The goal of this project is to investigate the potential of turning DDColor, proposed by Kang et al. in their paper "DDColor: Towards Photo-Realistic Image Colorization via Dual Decoders," [1] into a practical product for image colorization. Specifically, we aim to explore the following two main questions:
1. Can the DDColor method be effectively applied to new, diverse datasets beyond the benchmarks used in the original paper?
While the authors demonstrated the superior performance of DDColor on datasets like ImageNet, COCO-Stuff, and ADE20K, it is essential to evaluate the method's generalization capability across a broader range of image domains and scenarios. By testing DDColor on new datasets, we can assess its robustness and identify potential limitations or areas for improvement.
2. Is it possible to achieve comparable performance with a reduced training data requirement?
Training deep learning models often demands large-scale datasets, which can be challenging to obtain, especially in specialized domains.
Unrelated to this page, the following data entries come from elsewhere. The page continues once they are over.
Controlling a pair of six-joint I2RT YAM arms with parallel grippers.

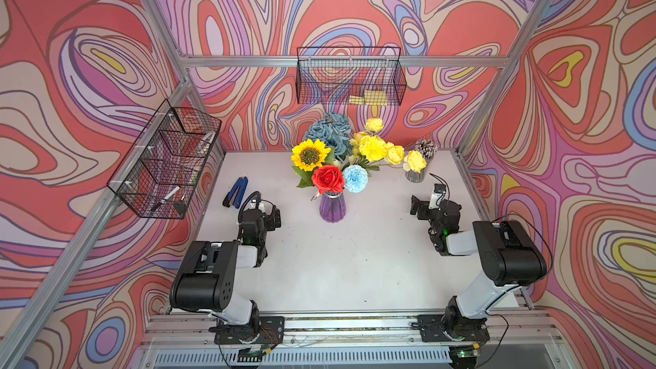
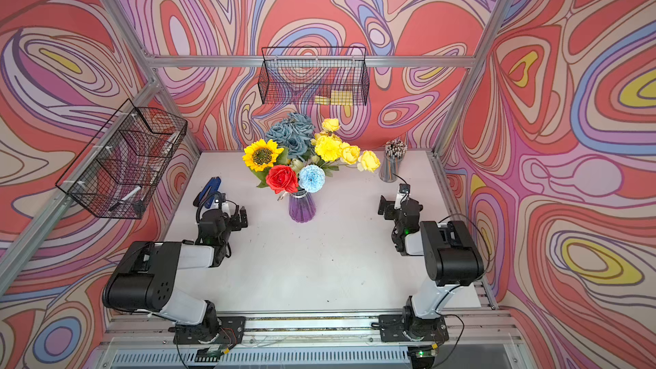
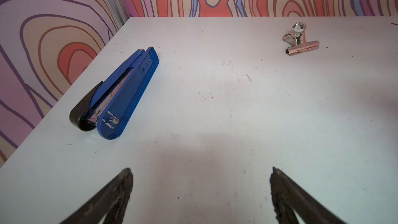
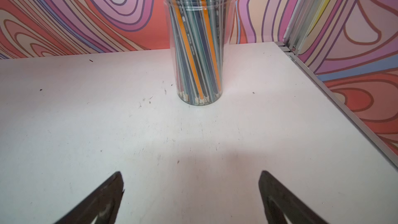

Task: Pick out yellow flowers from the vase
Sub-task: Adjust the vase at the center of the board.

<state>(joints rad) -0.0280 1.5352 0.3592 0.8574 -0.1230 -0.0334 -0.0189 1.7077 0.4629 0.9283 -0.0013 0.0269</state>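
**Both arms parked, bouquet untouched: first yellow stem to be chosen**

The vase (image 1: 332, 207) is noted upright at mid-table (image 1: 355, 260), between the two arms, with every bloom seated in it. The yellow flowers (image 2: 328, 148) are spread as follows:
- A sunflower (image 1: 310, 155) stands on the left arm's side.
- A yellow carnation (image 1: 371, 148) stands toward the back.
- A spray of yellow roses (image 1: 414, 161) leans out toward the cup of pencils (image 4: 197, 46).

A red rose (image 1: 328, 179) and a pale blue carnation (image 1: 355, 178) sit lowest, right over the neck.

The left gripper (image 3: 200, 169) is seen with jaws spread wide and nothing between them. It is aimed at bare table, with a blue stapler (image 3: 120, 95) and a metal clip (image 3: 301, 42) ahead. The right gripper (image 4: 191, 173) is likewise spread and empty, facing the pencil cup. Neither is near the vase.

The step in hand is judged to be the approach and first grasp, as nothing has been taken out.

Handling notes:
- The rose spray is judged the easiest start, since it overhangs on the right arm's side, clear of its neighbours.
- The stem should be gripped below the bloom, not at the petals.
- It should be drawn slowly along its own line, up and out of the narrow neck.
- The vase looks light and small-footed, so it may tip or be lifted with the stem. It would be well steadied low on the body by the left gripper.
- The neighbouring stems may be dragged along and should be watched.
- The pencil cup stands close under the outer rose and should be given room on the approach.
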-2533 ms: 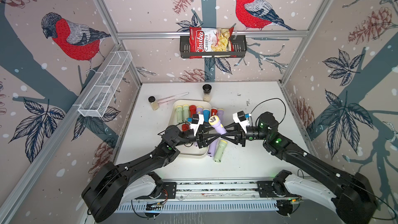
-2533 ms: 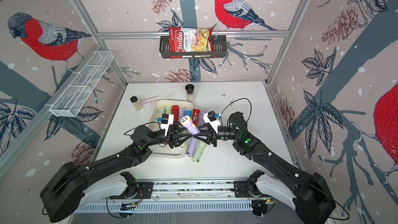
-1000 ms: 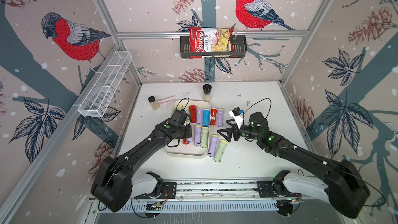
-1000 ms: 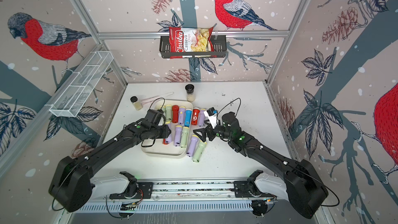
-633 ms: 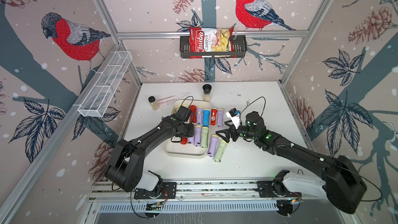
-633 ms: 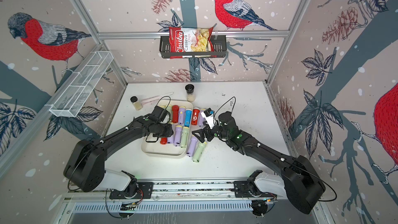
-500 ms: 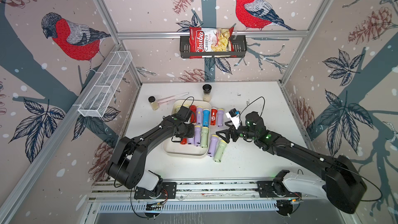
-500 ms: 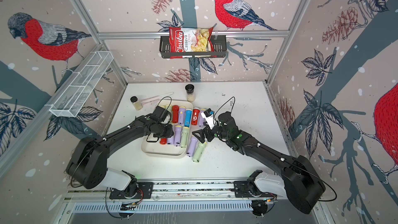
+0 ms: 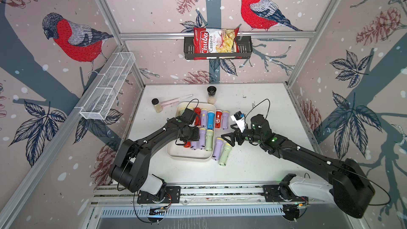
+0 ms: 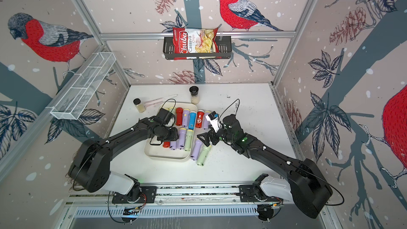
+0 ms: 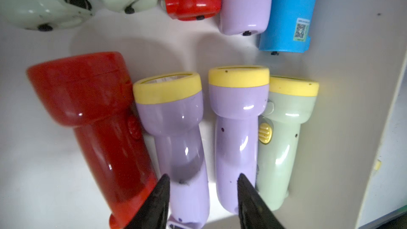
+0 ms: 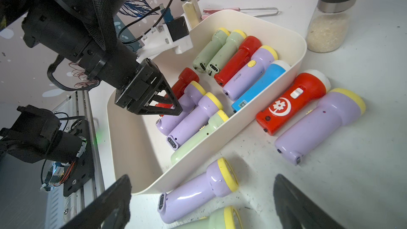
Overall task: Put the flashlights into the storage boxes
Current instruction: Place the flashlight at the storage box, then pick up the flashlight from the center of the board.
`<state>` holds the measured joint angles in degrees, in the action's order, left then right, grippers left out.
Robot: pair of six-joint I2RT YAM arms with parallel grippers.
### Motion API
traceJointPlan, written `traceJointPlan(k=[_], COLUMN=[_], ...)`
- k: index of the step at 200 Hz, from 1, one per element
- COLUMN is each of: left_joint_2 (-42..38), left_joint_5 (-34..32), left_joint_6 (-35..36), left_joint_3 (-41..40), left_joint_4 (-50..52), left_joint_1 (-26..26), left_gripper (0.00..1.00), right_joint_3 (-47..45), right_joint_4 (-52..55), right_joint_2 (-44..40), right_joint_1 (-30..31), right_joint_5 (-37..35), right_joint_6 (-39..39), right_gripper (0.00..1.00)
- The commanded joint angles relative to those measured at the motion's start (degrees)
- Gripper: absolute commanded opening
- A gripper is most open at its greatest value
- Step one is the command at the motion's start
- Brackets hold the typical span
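Bright even light, soft shadows, blurry foreground

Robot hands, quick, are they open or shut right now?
Left hand: open, empty, over a lilac flashlight.
Right hand: open, empty.

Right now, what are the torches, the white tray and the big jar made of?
Torches: likely hard plastic with a glossy finish. They show bright highlights, moulded shapes and solid colours.
Tray: probably plastic too, in smooth matte cream, with thin walls and rounded corners.
Jar: looks like clear glass, though it could be clear plastic. The white grains inside show through it.
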<state>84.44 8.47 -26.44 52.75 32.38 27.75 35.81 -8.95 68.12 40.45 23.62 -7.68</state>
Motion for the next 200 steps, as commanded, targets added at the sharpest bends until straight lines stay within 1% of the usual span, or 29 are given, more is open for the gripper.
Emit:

In this project, we will investigate whether DDColor can be adapted to achieve satisfactory results with a smaller training dataset, potentially making it more accessible and resource-efficient for real-world applications.
Through this project, we aim to gain insights into the practical applicability of DDColor and explore potential avenues for enhancing its performance, efficiency, and scalability. By addressing these questions, we hope to contribute to the development of effective and accessible image colorization solutions that can benefit various industries and applications.
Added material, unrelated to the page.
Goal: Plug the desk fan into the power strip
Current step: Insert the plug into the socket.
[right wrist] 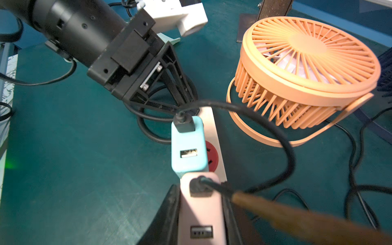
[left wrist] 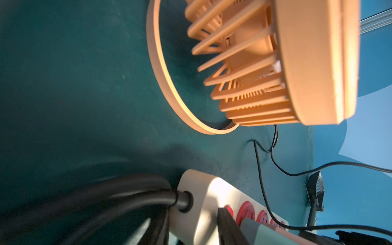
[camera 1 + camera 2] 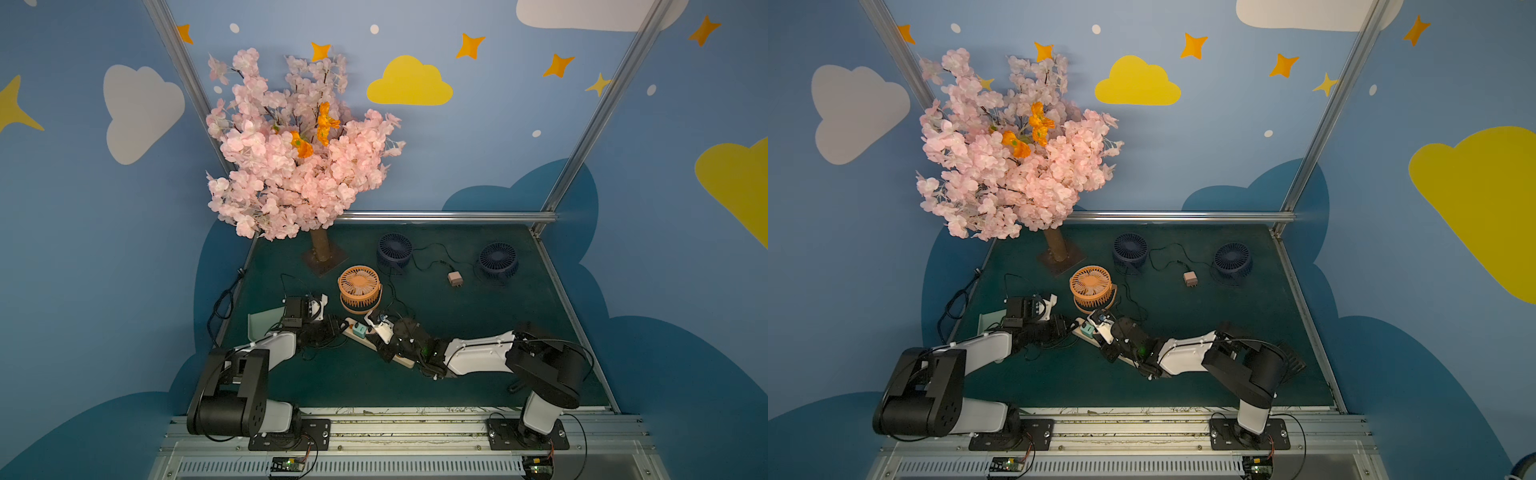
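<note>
Two arms, one strip. The power strip (image 3: 405, 362) lies on the tabletop (image 1: 84, 148) mid-scene, just near of the orange fan (image 1: 307, 70). Its long axis runs diagonally: cord end far-left, other end near-right under the right arm.

At the cord end sits the left tool (image 1: 186, 104), one finger (image 2: 229, 229) against the strip's face. Can't tell if it clamps or only braces.

Nearer in, the right tool (image 1: 200, 203) is clenched on a pink adapter (image 1: 201, 214) with a black USB lead plugged into it. It's poised over the strip, directly near-side of the teal adapter (image 1: 188, 148), which looks seated.

Key relation: the one red socket (image 1: 213, 158) showing is half-covered by the teal block, so I'd guess pink's target is straight below it. Prongs are hidden, so seated or not is unknown. The right arm has the push.

No readable brand or label anywhere, only unmarked USB ports.
</note>
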### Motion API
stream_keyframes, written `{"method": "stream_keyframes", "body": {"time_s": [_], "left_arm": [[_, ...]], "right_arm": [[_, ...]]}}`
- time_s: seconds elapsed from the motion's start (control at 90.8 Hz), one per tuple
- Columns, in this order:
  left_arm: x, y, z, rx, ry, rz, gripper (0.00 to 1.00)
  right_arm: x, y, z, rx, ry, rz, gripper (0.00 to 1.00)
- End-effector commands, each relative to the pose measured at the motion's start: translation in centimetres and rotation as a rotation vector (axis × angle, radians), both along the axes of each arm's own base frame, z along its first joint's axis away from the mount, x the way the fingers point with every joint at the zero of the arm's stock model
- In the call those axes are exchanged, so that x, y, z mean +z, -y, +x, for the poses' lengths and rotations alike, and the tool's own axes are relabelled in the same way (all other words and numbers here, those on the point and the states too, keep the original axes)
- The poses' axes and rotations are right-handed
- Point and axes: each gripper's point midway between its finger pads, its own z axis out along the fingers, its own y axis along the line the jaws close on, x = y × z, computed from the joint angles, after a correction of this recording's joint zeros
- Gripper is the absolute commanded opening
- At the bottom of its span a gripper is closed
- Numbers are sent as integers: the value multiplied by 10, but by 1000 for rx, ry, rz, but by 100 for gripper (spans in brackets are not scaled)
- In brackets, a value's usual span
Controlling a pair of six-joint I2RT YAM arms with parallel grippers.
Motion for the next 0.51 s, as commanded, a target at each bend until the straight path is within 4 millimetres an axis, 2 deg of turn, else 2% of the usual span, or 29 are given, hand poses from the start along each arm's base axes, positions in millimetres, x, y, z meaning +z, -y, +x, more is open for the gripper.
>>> {"method": "stream_keyframes", "body": {"time_s": [0.0, 0.209, 0.363, 0.496], "left_arm": [[1, 8, -3, -41, -13, -28, 41], [1, 7, -4, -42, -8, -21, 41], [3, 8, -2, -46, -6, -26, 41], [2, 8, -2, -46, -6, -22, 41]], "right_arm": [[-182, 178, -83, -48, -423, -807, 0], [-191, 192, -87, -122, -475, -786, 0], [-192, 191, -91, -121, -481, -814, 0], [-185, 189, -98, -148, -485, -830, 0]]}}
The paper "DDColor: Towards Photo-Realistic Image Colorization via Dual Decoders" by Kang et al. presents a novel end-to-end method for automatic image colorization called DDColor. The main novelty of DDColor lies in its dual decoder architecture, consisting of a pixel decoder and a color decoder.
DDColor represents a significant advancement in automatic image colorization by learning color representations in an end-to-end manner without relying on manually designed priors. The model exhibits good generalization ability and can handle diverse objects and contexts, making it a promising solution for real-world applications such as legacy photo restoration, video remastering, and art creation.
The pixel decoder restores the spatial resolution of the image by gradually upsampling the features extracted from the encoder. Crucially, the color decoder learns semantic-aware color queries from multi-scale visual features, eliminating the need for hand-crafted priors used in previous methods. The color decoder utilizes a query-based transformer to establish correlations between color representations and multi-scale semantic representations via cross-attention, effectively alleviating color bleeding issues prevalent in existing approaches.
Additionally, the authors introduce a simple yet effective colorfulness loss to enhance the color richness of the generated results. Through extensive experiments on public benchmarks like ImageNet, COCO-Stuff, and ADE20K, the authors demonstrate that DDColor achieves superior performance over state-of-the-art methods, both quantitatively (in terms of metrics like FID and colorfulness scores) and qualitatively (producing more natural, vivid, and semantically consistent colorization results, even for complex scenes).
We follow the implementation details as closely as we can based on the paper, such as input and output shapes, as well as training hyperparameters. We split up specific modules of the neural network.
Similarly to the original paper, we use ConvNeXT [2] as our backbone. However, unlike the paper, due to our limited resources, we use the smallest version of the ConvNeXT, ConvNeXT-Tiny, rather than the much larger model they use, ConvNeXT-XLarge. Furthermore, unlike the paper, we keep our encoder frozen in order to speed up training.
The output from the backbone is four tensors of dimensions (96, H/4, W/4), (192, H/8, W/8), (384, H/16, W/16), and (768, H/32, W/32), which represent the hidden states of the model. All four tensors are used as direct inputs or shortcut inputs to the pixel decoder.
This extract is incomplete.